Un pirate présumé de la crypto, qui décrivait autrefois les actifs numériques comme « une fausse monnaie Internet », se trouve désormais sous garde aux États-Unis, accusé d’avoir mené une exploitation de 53 millions de dollars ayant contribué à faire tomber une bourse décentralisée, dans une affaire qu’un expert estime montrer que les tribunaux portent désormais un regard plus dur sur la question de savoir si des exploits de contrats intelligents peuvent être considérés comme licites. Les autorités américaines ont dévoilé lundi une mise en accusation visant Jonathan Spalletta, également connu sous le nom de « Cthulhon » et « Jspalletta », l’accusant de fraude informatique et de blanchiment d’argent dans le cadre de deux attaques sur Uranium Finance, une bourse décentralisée, survenues en 2021.  Spalletta s’est rendu aux autorités lundi après ces accusations, encourant désormais un maximum de 10 ans pour le chef de fraude informatique et 20 ans pour le chef de blanchiment d’argent.

 « Voler sur une bourse de crypto, c’est voler — l’affirmation selon laquelle “la crypto est différente” ne change rien. » Le procureur américain Jay Clayton a déclaré dans un communiqué.  L’affaire s’inscrit dans un effort plus large visant à traiter les exploits DeFi qui combinent des failles techniques avec un mauvais usage des fonds. « L’idée que “le code est la loi” est de plus en plus mise à l’épreuve devant les tribunaux », a déclaré Angela Ang, responsable des politiques et des partenariats stratégiques pour l’Asie-Pacifique chez TRM Labs, à Decrypt.

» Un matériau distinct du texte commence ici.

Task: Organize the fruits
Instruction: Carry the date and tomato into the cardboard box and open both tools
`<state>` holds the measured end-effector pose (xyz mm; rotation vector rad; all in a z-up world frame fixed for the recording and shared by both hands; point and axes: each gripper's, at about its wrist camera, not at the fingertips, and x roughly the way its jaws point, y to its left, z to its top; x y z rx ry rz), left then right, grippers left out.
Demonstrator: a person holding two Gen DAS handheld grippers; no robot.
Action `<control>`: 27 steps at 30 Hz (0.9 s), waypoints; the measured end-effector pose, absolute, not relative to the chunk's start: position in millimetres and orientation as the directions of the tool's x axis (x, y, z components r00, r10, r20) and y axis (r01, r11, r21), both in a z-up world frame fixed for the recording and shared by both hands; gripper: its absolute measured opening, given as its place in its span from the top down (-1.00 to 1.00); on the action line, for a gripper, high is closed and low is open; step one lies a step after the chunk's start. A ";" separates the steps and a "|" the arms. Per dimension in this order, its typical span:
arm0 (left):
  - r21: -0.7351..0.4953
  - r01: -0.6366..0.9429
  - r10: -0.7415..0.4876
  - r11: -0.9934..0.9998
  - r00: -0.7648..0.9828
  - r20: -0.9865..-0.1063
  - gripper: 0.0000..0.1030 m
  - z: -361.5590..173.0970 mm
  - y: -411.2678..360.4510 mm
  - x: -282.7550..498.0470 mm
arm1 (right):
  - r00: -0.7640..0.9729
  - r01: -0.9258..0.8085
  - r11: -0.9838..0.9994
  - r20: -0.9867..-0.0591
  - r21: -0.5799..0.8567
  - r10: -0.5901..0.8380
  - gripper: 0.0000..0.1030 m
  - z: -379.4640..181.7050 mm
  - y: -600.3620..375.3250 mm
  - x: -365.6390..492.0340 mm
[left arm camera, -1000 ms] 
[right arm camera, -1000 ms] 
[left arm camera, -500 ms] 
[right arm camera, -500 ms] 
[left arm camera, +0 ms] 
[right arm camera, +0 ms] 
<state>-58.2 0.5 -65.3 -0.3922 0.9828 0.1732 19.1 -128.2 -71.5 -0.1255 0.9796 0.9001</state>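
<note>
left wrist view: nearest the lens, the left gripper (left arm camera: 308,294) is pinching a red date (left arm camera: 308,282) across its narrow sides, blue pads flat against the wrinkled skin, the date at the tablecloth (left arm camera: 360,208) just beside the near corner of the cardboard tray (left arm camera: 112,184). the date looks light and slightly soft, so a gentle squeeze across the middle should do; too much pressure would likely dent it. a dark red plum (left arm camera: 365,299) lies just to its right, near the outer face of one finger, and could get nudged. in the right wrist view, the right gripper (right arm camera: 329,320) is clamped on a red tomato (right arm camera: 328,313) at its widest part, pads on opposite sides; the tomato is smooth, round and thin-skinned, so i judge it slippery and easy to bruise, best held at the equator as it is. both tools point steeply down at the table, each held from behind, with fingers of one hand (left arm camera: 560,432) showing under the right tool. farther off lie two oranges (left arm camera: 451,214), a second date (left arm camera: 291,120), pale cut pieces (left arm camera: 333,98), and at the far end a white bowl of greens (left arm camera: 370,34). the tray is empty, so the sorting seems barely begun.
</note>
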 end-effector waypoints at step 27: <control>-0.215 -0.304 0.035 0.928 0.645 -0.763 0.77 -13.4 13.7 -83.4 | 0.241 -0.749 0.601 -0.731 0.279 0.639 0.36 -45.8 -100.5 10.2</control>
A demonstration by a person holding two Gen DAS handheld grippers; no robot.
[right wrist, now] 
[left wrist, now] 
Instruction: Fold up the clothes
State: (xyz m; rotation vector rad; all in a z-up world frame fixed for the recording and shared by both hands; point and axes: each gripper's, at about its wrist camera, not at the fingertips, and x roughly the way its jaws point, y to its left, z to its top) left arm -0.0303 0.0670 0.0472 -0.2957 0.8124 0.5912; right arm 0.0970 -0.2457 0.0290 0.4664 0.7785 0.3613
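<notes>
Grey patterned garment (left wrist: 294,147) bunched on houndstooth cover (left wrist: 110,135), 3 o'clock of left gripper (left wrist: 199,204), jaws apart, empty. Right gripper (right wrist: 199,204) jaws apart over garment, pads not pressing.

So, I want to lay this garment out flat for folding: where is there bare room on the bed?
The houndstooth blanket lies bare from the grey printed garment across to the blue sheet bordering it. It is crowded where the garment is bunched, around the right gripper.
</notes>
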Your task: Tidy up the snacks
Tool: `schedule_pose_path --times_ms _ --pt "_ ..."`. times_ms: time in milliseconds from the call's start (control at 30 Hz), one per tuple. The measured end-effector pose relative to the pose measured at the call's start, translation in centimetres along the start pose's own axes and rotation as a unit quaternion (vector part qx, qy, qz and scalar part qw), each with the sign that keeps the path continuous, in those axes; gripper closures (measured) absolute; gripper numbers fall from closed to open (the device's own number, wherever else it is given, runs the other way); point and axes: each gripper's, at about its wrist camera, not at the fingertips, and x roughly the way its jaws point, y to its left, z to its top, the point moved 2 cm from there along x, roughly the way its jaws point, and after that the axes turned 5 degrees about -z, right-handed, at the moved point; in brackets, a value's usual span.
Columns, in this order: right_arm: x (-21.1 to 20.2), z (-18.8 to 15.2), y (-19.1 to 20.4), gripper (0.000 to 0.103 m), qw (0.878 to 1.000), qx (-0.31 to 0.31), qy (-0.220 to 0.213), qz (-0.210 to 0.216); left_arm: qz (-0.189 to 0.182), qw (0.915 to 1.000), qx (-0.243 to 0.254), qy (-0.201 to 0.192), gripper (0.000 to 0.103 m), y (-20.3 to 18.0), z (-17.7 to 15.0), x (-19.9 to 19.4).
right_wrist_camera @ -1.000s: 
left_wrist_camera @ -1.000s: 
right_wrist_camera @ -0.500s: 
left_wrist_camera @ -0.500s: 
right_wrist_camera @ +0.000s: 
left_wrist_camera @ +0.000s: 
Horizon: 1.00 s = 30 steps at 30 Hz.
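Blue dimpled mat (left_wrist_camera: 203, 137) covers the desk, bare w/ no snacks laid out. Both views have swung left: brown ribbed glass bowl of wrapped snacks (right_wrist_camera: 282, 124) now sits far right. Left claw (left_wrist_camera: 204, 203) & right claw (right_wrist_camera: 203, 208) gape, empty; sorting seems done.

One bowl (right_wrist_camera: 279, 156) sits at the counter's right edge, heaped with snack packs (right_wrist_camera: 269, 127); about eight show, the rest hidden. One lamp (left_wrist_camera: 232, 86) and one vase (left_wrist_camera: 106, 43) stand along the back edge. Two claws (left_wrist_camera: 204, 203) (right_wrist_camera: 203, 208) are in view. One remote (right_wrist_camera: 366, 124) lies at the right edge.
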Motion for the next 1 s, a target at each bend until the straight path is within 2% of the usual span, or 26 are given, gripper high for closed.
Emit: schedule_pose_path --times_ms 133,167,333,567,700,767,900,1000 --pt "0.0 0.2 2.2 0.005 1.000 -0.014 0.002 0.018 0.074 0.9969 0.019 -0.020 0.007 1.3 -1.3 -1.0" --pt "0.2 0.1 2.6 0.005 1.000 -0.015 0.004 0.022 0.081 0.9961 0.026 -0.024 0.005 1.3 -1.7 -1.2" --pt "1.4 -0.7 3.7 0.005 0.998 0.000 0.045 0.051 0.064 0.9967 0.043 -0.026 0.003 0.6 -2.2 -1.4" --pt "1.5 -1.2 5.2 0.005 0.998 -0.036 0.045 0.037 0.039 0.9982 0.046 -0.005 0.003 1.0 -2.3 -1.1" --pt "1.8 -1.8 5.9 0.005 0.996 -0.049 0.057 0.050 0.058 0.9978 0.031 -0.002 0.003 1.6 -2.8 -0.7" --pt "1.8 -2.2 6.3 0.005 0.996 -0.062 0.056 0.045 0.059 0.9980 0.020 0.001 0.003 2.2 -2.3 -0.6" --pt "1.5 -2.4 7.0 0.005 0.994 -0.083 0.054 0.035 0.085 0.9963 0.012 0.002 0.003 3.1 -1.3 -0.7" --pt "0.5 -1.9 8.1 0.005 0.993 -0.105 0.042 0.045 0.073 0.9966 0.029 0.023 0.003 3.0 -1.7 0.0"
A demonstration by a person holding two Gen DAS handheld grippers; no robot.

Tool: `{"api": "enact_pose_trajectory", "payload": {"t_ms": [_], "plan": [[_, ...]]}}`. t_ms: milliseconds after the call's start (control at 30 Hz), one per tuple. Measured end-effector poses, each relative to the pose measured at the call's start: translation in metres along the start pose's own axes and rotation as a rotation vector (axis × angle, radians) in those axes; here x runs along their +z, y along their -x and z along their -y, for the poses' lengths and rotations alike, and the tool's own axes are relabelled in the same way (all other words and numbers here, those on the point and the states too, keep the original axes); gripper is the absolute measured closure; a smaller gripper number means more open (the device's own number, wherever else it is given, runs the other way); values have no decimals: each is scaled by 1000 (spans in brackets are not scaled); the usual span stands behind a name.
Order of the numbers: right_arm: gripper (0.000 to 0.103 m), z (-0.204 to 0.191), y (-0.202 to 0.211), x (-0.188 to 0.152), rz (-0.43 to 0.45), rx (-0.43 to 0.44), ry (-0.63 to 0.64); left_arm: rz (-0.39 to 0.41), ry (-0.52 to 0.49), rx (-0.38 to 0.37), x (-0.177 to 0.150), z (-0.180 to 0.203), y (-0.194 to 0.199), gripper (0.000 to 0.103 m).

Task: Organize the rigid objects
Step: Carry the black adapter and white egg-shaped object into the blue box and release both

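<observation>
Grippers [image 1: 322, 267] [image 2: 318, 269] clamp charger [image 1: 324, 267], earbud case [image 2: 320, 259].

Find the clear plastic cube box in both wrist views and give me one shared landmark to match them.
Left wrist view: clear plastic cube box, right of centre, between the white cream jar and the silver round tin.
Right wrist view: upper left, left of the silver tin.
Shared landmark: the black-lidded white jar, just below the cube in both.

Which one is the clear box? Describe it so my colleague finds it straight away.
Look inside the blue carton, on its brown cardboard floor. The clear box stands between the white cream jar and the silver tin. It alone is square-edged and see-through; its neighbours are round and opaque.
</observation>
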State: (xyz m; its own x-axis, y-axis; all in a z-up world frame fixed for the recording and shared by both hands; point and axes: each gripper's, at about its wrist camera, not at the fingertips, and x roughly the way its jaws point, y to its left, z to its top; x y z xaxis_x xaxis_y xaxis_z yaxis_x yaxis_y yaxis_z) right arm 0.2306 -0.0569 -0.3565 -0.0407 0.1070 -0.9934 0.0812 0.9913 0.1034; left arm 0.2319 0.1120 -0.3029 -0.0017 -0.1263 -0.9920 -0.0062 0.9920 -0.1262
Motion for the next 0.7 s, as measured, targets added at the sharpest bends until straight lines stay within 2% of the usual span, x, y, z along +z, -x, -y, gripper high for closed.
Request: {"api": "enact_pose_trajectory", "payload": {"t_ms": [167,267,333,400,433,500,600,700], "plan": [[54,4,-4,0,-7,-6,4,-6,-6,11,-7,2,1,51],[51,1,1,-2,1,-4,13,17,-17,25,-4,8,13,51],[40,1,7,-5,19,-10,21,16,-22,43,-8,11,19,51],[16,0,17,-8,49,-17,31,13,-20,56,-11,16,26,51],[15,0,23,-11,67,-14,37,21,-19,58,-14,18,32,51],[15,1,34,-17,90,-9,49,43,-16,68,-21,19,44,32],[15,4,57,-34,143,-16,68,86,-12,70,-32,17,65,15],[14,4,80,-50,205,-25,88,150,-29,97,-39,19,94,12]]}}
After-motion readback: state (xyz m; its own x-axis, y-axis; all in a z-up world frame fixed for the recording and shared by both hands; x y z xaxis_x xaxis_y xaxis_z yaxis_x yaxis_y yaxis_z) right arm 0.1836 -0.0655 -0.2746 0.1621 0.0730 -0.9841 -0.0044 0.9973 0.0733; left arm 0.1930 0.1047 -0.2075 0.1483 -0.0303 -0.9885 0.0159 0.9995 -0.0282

« Exploiter des vulnérabilités de contrats intelligents peut être techniquement possible, mais cela ne veut pas dire que les tribunaux y verront une autorisation légale — surtout lorsqu’on l’associe à un blanchiment et à une dissimulation », a-t-elle ajouté. L’acte d’accusation allègue que Spalletta a mené une première attaque le 8 avril 2021, en exploitant un bug de suivi des récompenses dans les contrats intelligents d’Uranium afin de vider à répétition un pool de liquidité d’environ 1,4 million de dollars.  Environ deux semaines plus tard, il a écrit à une autre personne : « J’ai fait un vol de crypto de 1,5MM… Il y avait un bug dans un contrat intelligent, et je l’ai exploité… La crypto, c’est de toute façon de la fausse monnaie Internet. » Les autorités affirment qu’il a ensuite rendu la majeure partie des fonds volés après avoir négocié avec la plateforme, mais qu’il a conservé environ 386 000 dollars dans ce que les procureurs décrivent comme un arrangement bidon de « bug bounty ». Le 28 avril, il aurait exploité une autre faille sur 26 pools de liquidité, obtenant environ 53,3 millions de dollars en crypto et empêchant Uranium Finance de continuer à fonctionner. Entre avril 2021 et novembre 2023, Spalletta aurait canalisé environ 26 millions de dollars via Tornado Cash, en déplaçant des fonds entre plusieurs blockchains et portefeuilles afin d’obscurcir leur origine.  Le « sleuth » on-chain ZachXBT avait auparavant retracé la piste du blanchiment dans un rapport de décembre 2023, identifiant comment l’ETH volé a été retiré du mixeur et acheminé via des courtiers pour acheter des objets de collection de grande valeur. Les objets de collection comprenaient des cartes rares Magic et Pokémon, une pièce de l’époque de Jules César, et un artefact des frères Wright, plus tard emporté vers la Lune par Neil Armstrong, selon l’acte d’accusation.

En février dernier, les forces de l’ordre ont également saisi une crypto d’une valeur d’environ 31 millions de dollars que les autorités disent liée au stratagème présumé. Lorsqu’on lui a demandé si un audit plus strict ou une assurance auraient pu empêcher l’effondrement de la plateforme, Ang a répondu que « des mécanismes d’audit et d’assurance plus solides peuvent réduire la probabilité et l’impact des exploits, mais ce n’est pas une solution miracle ». Les organisations ont besoin d’une « défense multicouche », comprenant « des audits de sécurité réguliers, des pratiques de codage sécurisé, des contrôles par multi-signature et une forte culture de sécurité, plutôt que de s’appuyer sur une seule mesure de protection », a-t-elle ajouté.